How We Are Winning Against
Tuberculosis

By GERALD B. WEBB, M.D.

Address delivered before the Arizona Tuberculosis Association, November 17, 1921

UT nothing is more estimable than a physician, who, having studied Nature from his youth, knows the properties of the human body, the diseases which assail it, the remedies which will benefit it, exercises his art with caution, and pays equal attention to the rich and poor."-VOLTAIRE.

The pioneers in our knowledge regarding infectious diseases have all been great students of natural history. The greatest intellect of all was that of Pasteur, the French savant who paved the way to all our knowledge in bacteriology and immunology. To-day Pasteur's investigations and discoveries in diseases of silkworms and in chicken cholera are the foundations of much that is being done to combat tuberculosis.

Koch, to whom we owe the discovery of the tubercle bacillus and of originating valuable immunity experiments, was all his life a great student of nature; so also was Laennec, to whom we owe the first clear conception of this disease, as well as the introduction of the stethoscope.

"Fix'd like a plant on his peculiar spot To draw nutrition, propagate and rot."-POPE. The life history of the tubercle bacillus is not yet completely known. For any intelligent campaign against this parasite, however, we must try to obtain all the knowledge we can of the "aspirations" and of the "militarism" of this annual destroyer of upwards of one million of the world's people.

The tubercle bacillus probably does not wish to kill the subject it gets access to, but only to use the victim as a colony where its "militarism" may be developed, its "place in the sun" secured, and egress may be had to other "colonies" or victims. Should a victim die a "colony" is lost. A "colony" of the tubercle bacillus constitutes a "carrier."

No. 3

In studying the epidemiology of diseases, more and more evidence has developed that "carriers" exist, and are the chief causes of propagation of most of the infectious diseases. Pasteur, in studying chicken cholera, was the first to suggest this idea of "carriers" of disease. From inoculating guinea-pigs with chicken cholera virus, no general disease developed, only a local abscess formed which opened, drained and healed. After placing a guinea-pig, with such a running sore, in a pen with chickens, these animals were rapidly decimated by disease. Pasteur prophetically remarked, "How many contagious diseases in the future will be traced to similar conditions,”the creation of one infected victim, almost unharmed himself yet a "carrier," and the death and destruction of large numbers infected by him.

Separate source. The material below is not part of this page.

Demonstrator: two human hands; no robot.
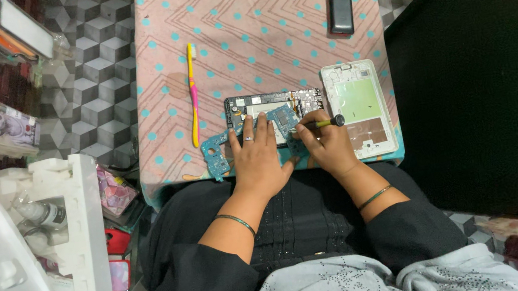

In our sanatorium work we, by aiding nature to arrest conditions of active tubercle, have been greatly increasing the numbers of "carriers" in the country at large, and in some degree aiding the tubercle parasite. Yet it has been a right humanitarian principle to care first for the unfortunate consumptive. Great emphasis in future must more and more be laid upon prevention and here we now know we must begin with the child.

"As man, perhaps, the moment of his breath, Receives the lurking principle of death, The young disease which must subdue at length Grows with his growth, and strengthens with his strength."-POPE.

These prophetic words of the poet Pope-so scientifically qualified by "perhaps"-well illustrate modern thought regarding tubercle infection. The idea was probably inspired as a result of tuberculosis of the spine with which Pope suffered as a child.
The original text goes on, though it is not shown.